## WHAT IS REQUIRED:
Starting at the line that contains "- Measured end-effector" and ending at the line that contains "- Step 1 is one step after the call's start", the lines below are to be given again exactly, with nothing added.

## GIVEN INFORMATION:

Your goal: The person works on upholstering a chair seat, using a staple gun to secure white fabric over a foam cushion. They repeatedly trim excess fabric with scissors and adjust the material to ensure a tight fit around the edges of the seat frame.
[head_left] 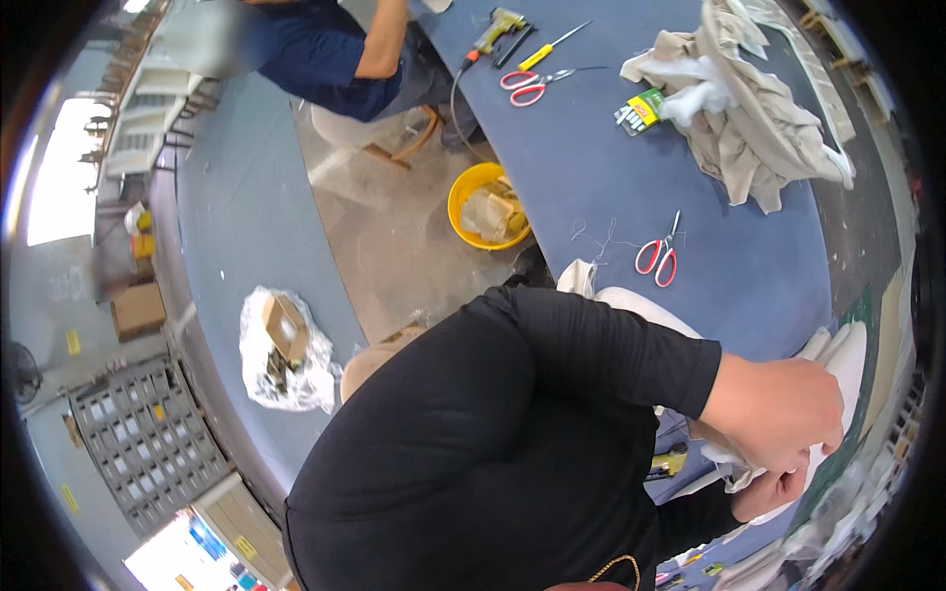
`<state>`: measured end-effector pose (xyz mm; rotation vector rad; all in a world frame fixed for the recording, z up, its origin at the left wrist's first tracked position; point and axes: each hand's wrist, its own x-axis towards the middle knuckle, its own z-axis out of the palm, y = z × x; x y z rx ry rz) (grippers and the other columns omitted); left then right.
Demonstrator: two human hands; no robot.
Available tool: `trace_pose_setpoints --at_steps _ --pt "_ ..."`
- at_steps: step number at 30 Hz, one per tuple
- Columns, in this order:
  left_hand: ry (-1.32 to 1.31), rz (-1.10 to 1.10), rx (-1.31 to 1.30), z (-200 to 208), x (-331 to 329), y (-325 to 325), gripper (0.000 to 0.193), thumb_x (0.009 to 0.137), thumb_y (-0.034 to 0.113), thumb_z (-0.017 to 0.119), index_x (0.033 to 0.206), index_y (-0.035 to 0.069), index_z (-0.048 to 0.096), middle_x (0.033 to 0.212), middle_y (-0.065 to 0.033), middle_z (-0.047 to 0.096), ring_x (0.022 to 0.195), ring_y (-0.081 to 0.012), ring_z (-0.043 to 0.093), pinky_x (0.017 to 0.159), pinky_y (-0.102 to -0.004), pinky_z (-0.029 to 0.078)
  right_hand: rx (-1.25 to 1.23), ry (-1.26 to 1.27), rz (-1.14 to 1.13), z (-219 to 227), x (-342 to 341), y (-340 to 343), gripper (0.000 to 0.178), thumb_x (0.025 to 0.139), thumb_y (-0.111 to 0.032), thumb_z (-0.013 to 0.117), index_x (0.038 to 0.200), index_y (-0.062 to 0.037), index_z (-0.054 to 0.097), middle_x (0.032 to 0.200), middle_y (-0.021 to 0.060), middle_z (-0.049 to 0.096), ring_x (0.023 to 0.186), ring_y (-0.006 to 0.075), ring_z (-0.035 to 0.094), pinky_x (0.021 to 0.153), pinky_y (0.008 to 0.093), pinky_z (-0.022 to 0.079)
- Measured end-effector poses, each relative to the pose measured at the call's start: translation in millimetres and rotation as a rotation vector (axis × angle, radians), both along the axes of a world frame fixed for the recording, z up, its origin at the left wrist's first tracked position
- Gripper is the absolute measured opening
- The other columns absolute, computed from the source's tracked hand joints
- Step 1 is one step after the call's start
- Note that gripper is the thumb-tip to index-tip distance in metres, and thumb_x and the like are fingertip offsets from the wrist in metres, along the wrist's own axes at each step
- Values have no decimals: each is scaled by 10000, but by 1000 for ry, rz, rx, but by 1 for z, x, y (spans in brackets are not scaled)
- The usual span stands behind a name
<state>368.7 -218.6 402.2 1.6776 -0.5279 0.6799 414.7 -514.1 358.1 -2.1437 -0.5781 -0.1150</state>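
Gripping pale fabric [816, 473], curled left hand [778, 412] and right hand [769, 494].

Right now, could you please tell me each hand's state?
Left hand: fingers curled against long off-white fabric; exact grip cannot be told.
Right hand: fingers curled beside the left hand's; grip cannot be told.

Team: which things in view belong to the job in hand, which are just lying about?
Likely in the job:
- white padded fabric piece, at the fingers

Apparently lying about:
- red-handled metal scissors nearby
- second red-handled scissors, farther off
- yellow-handled pointed tool
- crumpled beige fabric
- round yellow bucket
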Motion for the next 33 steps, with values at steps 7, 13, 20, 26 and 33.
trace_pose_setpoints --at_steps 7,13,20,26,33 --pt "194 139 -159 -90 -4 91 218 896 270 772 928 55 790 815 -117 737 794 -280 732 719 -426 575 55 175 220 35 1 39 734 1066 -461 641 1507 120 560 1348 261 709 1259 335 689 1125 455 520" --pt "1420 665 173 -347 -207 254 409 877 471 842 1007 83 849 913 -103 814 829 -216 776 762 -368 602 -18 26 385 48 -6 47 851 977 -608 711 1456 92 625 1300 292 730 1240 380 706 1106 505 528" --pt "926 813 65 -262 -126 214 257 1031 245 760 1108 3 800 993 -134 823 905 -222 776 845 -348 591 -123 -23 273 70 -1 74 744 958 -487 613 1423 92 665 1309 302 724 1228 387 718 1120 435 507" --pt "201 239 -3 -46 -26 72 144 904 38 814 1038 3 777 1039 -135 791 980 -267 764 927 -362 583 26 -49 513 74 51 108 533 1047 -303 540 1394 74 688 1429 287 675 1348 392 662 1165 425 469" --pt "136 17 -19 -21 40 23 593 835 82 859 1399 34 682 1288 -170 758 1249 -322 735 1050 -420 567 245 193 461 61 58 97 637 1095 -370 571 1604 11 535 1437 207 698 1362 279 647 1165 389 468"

## ANSWER BELOW:
- Measured end-effector poses, each relative to the pose measured at the call's start: translation in millimetres and rotation as a rotation vector (axis × angle, radians), both along the axes of a world frame fixed for the recording, z up, its origin at the left wrist's first tracked position
- Gripper is the absolute measured opening
- The other columns absolute, computed from the source's tracked hand joints
- Step 1 is one step after the call's start

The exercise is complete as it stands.